WHAT YOU ARE ASKED TO DO. Begin at the line with "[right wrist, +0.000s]" and return each line through the final one of the listing below, exactly as written.

RECORDED INFORMATION.
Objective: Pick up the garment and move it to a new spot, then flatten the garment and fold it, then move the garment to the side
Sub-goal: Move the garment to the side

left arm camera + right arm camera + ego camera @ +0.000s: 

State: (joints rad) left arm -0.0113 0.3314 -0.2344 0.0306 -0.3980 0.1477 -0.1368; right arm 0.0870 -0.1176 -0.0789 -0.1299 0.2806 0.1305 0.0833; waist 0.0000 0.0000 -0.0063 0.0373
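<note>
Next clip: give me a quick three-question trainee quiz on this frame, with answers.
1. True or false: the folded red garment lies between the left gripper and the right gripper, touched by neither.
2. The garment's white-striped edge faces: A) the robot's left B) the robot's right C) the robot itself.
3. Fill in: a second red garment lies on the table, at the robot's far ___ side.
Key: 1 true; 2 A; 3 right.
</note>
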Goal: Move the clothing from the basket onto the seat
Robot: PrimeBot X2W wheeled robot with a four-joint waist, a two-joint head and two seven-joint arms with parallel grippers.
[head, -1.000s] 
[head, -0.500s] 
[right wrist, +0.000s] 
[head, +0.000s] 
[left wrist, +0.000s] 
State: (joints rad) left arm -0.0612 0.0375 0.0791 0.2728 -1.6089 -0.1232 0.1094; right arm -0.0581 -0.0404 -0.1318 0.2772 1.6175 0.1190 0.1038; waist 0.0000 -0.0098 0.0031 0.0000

REPLY TO THE TASK.
[right wrist, +0.000s] 
[head, +0.000s] 
[left wrist, +0.000s] 
State: (joints rad) left arm -0.0612 0.0375 0.0791 0.2728 -1.6089 -0.1232 0.1094; right arm -0.0581 -0.0404 -0.1318 0.2772 1.6175 0.1190 0.1038; waist 0.0000 -0.0098 0.0031 0.0000

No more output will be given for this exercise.